Scheduling courses each semester is overwhelming for many Boston College students. Fitting in core courses, major or minor requirements, and electives can be daunting. In the midst of this chaos, some courses and professors prove remarkably popular.
One of the most enrolled courses this semester is Portico, required of all freshmen in the Carroll School of Management.
Portico provides freshmen with a transition into the business school with activities like four-year planning, advising, and guest speakers. As CSOM continues to grow in size—enrollment was under 2,000 five years ago and is now over 2,200—the Portico program will have to accommodate more students. Portico has been an integral part of the CSOM experience, and although the class structure this year looks similar to last year, there have been changes over time.
“If you were to look at eight years ago versus this year, the course would look much different,” said Ethan Sullivan, CSOM’s assistant dean for undergraduate curriculum. “Incremental improvements lead to big improvements over time.”
One of the other most commonly taken classes is microeconomics. With well-known professors like Can Erbil, Tracy Regan, and Richard Tresch, it’s a class many freshman enroll in during their first semester at BC.
Erbil said in his 21 years of teaching he’s learned a lot about accommodating a large 300-person lecture.
“I am always walking around the lecture hall, stopping at different spots,” he said. “My goal is to make the lecture hall feel smaller and have a closer interaction with my students.”
Regan expressed the same sentiment regarding accommodating a large lecture hall.
“I try to make my class feel smaller by making it as interactive as possible,” she said. “I regularly ask questions to the class and ask them to do the same of me. It’s great to have so many perspectives in one room that can enrich the curriculum for everyone.”
Both Erbil and Regan are passionate about the benefits microeconomics can provide for all students, regardless of their major or career path.
“The success story of the biotech industry in the Boston area is partially due to a reliable ecosystem, which provides finance and further research avenues,” Erbil said.
Regan believes that behavioral economics complements psychology and marketing. She also said that economics is useful to many of her students who are on a pre-med track.

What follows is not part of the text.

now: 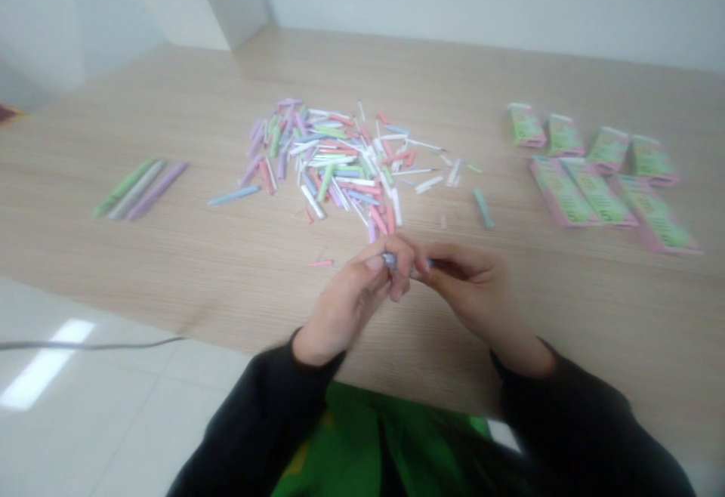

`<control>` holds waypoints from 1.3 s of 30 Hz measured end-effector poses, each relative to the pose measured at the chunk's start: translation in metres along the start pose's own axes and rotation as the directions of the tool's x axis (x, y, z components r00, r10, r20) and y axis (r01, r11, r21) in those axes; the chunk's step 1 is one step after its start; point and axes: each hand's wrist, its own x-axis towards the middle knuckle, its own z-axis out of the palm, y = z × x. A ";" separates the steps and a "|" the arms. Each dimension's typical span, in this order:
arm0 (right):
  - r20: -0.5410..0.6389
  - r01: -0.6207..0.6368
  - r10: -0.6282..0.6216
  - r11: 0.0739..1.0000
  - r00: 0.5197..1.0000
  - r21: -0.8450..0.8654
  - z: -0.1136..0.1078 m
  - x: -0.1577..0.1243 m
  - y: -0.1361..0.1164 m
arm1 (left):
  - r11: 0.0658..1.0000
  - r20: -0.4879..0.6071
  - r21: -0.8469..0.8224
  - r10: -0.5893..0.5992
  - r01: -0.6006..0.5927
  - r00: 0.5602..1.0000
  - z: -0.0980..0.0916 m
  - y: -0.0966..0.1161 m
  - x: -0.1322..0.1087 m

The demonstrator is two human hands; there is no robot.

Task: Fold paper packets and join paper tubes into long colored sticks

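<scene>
Over the desk (215, 104), my left hand (365, 282) curls round a greyish stick (389, 260), my right hand (473, 285) pinches its other end — three sticks (137, 190) at left look done, a big pile (340, 172) seems left to do.

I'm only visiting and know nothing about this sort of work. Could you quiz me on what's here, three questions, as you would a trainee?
1. Where are the pink-and-green packets?
a) on the floor
b) on the table, to the person's right
c) inside a box

2. True or false: the left hand holds a small greyish piece while the right hand rests on the packets.

3. Fill in: the three sticks side by side, left of the heap, are green, whitish-grey and ____.

Key: 1. b. 2. False; the right hand is close beside the left. 3. Purple.
</scene>
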 end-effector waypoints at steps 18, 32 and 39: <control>-0.012 -0.019 0.020 0.997 1.000 0.081 0.006 0.002 0.006 | 0.999 -0.111 0.041 0.031 -0.027 0.993 0.008 0.002 0.005; -0.141 -0.068 0.113 0.954 0.983 0.293 0.008 0.002 0.004 | 0.991 -0.197 0.031 0.130 -0.126 0.972 0.008 -0.003 0.003; -0.066 -0.142 0.176 0.925 0.982 0.354 0.006 0.003 0.008 | 0.993 -0.249 0.032 0.120 -0.116 0.961 0.011 -0.004 0.005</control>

“Understanding the business side of things is becoming increasingly important to medical professionals as they operate their own private practices or ultimately work in hospital administration,” she said.

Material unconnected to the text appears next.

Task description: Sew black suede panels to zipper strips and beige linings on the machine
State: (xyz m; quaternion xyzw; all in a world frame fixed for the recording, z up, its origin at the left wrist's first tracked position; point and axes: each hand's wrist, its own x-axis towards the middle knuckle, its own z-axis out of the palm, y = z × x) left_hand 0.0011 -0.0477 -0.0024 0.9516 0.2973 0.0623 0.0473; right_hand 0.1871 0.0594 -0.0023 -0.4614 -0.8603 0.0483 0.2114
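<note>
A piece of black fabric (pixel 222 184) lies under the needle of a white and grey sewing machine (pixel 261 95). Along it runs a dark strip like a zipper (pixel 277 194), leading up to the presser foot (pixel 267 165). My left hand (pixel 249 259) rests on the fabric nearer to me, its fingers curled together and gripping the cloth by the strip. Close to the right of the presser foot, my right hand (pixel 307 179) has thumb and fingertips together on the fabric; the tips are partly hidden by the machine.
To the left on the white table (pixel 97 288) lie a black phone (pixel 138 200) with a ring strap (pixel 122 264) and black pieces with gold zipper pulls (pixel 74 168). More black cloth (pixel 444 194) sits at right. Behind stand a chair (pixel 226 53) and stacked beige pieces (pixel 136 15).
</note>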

Globalization is another popular history course, satisfying the cultural diversity core and half of the history requirement. This semester there are four sections, each holding around 250 students.
Catherine Warner, a visiting assistant professor, describes the course as a process that produces new types of connections.
“It poses problems and opportunities that people around the world are grappling with in their lives in very diverse ways,” she said.
Warner believes the course also positively affects other areas of students’ academic and professional lives.
“We focus on learning to read and evaluate primary sources in order to develop evidence-based analytical thinking and argumentation,” she said. “I believe this will be a useful skill for students in many different courses.”
Another one of the most common courses is Atlantic Worlds, which also serves as half the history core requirement.
Chris Staysniak, a part-time professor teaching Atlantic Worlds, hopes that students take away life-long skills from the class that prepare them not just for the rest of their BC curriculum, but also the rest of their lives. He wants them to retain “analytical reflexes,” or asking themselves “How did things get to be this way?”
Staysniak also credits his teaching assistants with a large part of the success of the class.
“They are less my supporting cast than they are my co-stars,” he said. “Their more individualized attention and instruction is central to the student’s experience of the course.”